→ TASK ITEM
In the records below, find each line containing the word "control" and copy it.

→ Stored dataset items
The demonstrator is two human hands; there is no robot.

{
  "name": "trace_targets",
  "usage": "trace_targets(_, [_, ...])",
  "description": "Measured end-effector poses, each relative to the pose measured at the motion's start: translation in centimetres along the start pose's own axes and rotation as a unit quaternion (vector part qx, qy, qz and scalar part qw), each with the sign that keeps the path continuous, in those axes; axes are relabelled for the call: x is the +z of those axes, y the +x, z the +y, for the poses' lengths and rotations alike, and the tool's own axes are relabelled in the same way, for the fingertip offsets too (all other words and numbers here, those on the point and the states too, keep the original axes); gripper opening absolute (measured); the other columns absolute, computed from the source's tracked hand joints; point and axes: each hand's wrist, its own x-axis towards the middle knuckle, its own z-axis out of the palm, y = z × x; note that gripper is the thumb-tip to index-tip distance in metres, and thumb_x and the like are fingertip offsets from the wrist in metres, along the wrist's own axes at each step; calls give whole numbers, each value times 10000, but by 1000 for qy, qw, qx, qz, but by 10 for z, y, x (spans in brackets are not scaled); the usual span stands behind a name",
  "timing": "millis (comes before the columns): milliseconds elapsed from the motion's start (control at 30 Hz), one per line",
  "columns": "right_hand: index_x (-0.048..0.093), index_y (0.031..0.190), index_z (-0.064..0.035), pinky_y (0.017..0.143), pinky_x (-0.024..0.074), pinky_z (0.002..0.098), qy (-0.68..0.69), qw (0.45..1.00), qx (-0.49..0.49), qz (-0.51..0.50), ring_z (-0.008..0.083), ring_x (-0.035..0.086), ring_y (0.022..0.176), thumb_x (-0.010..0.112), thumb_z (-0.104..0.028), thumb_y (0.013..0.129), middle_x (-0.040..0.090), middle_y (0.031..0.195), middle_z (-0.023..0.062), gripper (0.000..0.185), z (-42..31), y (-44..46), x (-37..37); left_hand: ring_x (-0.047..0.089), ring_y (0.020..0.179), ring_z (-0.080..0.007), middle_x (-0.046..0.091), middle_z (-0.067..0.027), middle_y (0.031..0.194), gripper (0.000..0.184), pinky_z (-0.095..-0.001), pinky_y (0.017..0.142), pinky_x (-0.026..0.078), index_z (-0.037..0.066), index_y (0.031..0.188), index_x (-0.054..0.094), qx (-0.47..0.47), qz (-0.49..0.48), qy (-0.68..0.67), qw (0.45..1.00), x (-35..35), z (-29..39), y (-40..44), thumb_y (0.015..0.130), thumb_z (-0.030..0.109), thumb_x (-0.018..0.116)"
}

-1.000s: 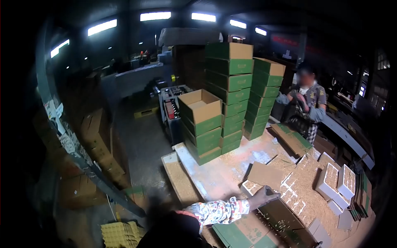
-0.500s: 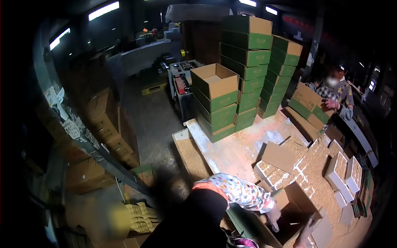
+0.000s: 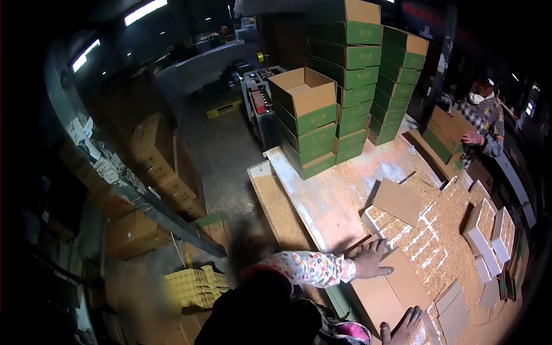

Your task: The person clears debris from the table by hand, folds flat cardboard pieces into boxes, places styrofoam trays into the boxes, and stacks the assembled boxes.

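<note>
A cardboard box point(image 3: 376, 299) stands at the near edge of the table, its top covered by flat brown panels with a seam between them. My left hand point(image 3: 371, 261), in a floral sleeve, lies spread on the far part of these panels. At the near right edge of the same box, my right hand point(image 3: 403, 328) rests with its fingers apart. Neither hand grips anything. The inside of the box is hidden.
Tall stacks of green and brown boxes point(image 3: 359, 77) stand at the back. Shavings-filled white trays point(image 3: 480, 227) lie right, near a loose cardboard sheet point(image 3: 397, 201). Across the table a co-worker point(image 3: 480, 118) holds a box. A metal post point(image 3: 129, 192) rises at left.
The box was open with its dark inside showing; brown panels now cover it. My left hand has come up out of it onto the panels, and the view has shifted.
</note>
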Motion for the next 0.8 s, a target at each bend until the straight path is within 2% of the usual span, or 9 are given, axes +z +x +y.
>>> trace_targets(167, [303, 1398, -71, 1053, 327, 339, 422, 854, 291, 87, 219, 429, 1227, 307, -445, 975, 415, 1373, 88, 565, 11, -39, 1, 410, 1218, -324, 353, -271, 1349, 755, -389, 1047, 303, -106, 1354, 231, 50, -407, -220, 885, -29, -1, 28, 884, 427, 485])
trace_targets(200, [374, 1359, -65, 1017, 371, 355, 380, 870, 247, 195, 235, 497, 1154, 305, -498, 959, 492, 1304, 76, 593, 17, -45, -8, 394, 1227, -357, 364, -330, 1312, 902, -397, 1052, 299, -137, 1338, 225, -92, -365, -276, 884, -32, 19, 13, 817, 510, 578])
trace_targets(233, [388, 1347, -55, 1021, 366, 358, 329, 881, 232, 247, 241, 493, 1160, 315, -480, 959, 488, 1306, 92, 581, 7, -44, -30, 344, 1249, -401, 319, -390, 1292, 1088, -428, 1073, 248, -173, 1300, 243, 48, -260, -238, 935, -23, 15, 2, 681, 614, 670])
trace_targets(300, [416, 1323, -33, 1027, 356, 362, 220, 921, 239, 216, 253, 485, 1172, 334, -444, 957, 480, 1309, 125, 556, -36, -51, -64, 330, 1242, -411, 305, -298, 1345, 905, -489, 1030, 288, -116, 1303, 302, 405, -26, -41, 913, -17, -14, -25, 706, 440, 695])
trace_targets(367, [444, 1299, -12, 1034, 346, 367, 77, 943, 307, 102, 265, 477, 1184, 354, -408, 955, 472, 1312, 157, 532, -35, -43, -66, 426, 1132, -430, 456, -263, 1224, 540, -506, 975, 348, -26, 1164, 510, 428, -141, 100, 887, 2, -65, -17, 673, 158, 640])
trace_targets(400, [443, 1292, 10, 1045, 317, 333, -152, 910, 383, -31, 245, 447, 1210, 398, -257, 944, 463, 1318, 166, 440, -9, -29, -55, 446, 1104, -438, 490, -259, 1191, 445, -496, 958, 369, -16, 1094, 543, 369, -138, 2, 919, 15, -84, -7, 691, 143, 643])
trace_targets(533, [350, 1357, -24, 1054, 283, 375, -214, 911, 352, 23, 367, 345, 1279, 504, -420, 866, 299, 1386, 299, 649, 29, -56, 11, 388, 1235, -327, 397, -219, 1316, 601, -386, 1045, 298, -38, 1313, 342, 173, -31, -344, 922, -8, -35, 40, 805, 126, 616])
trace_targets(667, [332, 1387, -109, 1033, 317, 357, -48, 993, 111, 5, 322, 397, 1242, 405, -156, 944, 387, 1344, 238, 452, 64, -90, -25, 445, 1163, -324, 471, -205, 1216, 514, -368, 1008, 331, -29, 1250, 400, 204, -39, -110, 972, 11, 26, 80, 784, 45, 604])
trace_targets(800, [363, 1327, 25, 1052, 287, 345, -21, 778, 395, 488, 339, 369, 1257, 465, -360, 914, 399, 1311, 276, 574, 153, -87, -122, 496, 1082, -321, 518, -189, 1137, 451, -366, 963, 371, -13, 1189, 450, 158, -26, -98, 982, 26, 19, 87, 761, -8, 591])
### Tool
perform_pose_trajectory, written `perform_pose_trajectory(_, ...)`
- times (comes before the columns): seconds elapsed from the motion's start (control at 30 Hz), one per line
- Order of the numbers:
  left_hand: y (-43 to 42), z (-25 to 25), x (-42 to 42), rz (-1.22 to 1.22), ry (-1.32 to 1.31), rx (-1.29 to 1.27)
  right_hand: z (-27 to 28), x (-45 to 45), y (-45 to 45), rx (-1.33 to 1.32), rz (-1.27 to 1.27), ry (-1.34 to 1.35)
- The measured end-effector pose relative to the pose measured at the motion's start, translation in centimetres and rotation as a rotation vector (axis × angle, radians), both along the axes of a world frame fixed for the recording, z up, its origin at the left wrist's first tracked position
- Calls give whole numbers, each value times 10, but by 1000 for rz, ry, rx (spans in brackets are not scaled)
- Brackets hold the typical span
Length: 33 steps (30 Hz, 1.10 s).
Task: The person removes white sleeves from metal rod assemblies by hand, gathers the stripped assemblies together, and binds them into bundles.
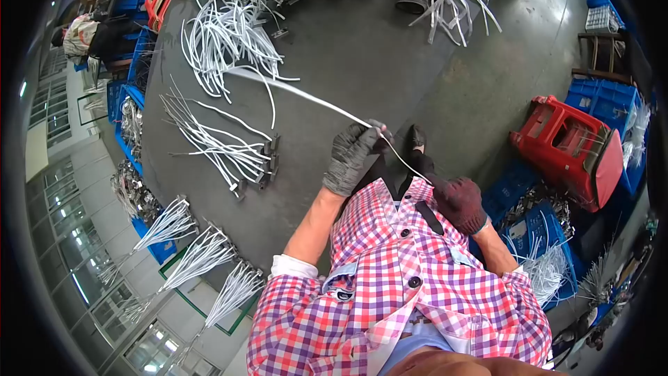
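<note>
Two gloved hands, one length of white wire (325, 104): the left hand (353, 157) pinches it mid-run, the right hand (459, 203) is closed on its near end. It spans from one large white wire pile (226, 42) on the worktable (327, 56). Nearby — one smaller wire bunch (221, 142), three tied wire bundles (206, 256) at the edge; one red plastic stool (608, 167) stands rightward.
</note>
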<state>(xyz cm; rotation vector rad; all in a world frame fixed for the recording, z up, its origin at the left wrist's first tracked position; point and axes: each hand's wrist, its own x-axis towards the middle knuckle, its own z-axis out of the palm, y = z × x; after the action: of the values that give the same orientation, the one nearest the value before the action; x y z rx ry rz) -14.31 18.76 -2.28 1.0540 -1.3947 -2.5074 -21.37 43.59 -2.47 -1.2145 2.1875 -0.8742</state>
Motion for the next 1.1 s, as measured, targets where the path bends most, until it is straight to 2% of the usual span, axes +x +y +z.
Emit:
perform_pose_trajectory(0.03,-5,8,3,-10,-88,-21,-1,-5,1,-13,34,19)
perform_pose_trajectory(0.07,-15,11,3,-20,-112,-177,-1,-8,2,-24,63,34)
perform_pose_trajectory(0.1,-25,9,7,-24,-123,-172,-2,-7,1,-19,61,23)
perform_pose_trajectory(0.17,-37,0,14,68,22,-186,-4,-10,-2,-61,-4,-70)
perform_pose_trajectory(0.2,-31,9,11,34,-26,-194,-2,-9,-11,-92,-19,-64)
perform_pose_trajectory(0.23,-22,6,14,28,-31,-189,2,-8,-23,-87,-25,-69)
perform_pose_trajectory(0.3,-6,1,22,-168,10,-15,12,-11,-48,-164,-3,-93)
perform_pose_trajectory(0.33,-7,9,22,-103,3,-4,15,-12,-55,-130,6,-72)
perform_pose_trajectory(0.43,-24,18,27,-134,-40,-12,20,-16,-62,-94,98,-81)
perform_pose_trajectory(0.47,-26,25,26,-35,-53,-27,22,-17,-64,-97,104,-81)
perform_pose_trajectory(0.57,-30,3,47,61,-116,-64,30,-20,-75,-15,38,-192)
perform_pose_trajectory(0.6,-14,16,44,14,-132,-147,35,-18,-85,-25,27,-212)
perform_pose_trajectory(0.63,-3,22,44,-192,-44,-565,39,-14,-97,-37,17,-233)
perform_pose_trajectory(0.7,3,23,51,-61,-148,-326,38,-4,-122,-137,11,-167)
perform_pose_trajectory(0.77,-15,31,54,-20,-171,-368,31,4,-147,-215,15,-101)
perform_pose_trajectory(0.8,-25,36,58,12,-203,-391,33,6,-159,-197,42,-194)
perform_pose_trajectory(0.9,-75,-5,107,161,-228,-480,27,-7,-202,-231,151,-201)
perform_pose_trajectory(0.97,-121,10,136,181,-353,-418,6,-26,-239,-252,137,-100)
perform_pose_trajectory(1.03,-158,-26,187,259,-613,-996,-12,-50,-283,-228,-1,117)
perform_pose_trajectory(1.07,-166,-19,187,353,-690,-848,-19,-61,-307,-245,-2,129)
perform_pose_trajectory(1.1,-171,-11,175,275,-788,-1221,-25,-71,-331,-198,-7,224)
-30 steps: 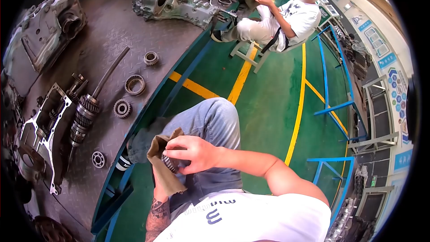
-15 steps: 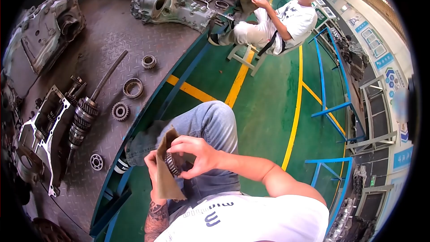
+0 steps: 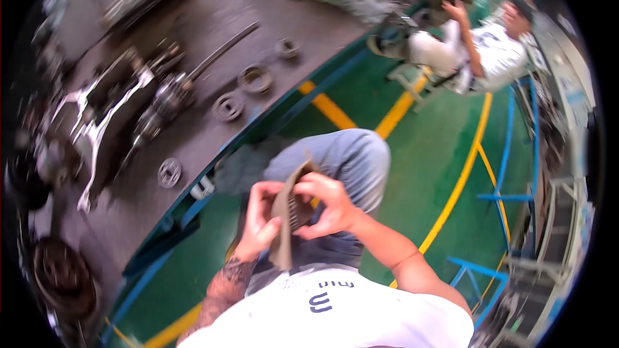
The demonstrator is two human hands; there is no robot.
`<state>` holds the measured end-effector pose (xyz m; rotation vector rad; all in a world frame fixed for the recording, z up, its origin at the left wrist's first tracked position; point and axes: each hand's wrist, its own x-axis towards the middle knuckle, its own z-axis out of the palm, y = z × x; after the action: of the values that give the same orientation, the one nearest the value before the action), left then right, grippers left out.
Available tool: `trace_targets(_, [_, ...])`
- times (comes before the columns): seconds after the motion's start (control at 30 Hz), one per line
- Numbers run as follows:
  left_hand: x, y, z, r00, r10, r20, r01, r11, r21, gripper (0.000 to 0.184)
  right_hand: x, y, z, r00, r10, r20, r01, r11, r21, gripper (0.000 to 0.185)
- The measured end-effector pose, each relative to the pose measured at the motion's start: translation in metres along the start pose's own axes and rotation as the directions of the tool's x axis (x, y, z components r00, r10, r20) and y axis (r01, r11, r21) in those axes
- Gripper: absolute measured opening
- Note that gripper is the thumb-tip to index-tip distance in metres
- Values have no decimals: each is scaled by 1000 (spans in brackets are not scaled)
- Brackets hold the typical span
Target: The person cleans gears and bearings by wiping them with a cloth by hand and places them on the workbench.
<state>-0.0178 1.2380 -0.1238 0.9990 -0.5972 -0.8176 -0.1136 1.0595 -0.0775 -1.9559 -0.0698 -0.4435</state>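
Over my lap, my left hand (image 3: 260,219) grips a brown cloth (image 3: 282,225) from its left side, thumb and fingers pressed on it. A toothed metal gear (image 3: 294,211) sits against the right face of the cloth. My right hand (image 3: 327,205) curls round the gear from the other side, thumb below and fingers above. Part of the gear is hidden by the cloth and fingers. The frame is blurred by motion.
The metal table (image 3: 193,0) at the left bears a gear shaft (image 3: 164,106), rings (image 3: 255,79), a bearing (image 3: 169,173) and housings. A seated person (image 3: 496,51) holds a cloth at the upper right. Blue frames stand at the right.
The view has turned, so the table and the seated person appear shifted right. My left hand, earlier partly behind the cloth, now shows more fully, and the cloth stands more edge-on.
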Motion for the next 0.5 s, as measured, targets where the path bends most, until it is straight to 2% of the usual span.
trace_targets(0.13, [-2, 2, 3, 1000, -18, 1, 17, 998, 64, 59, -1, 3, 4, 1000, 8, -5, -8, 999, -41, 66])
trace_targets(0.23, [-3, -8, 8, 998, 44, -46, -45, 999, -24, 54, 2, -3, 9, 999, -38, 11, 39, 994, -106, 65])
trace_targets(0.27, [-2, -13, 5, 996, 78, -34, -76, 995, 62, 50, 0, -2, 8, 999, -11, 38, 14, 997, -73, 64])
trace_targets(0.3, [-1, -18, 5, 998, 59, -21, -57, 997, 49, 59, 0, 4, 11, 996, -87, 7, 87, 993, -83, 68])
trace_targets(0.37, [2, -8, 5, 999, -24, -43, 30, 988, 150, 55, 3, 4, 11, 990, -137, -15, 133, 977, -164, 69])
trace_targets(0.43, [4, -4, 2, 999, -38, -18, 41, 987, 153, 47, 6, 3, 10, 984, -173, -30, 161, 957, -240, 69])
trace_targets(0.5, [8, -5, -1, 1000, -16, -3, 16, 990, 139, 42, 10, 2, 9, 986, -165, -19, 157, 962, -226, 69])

→ ANSWER TO THIS PROBLEM
  "timing": "millis (comes before the columns): milliseconds elapsed from the motion's start (control at 30 Hz), one per line",
- times (comes before the columns): seconds elapsed from the motion's start (control at 30 Hz), one per line
- times (comes before the columns): seconds after the motion's start (control at 30 Hz), one per line

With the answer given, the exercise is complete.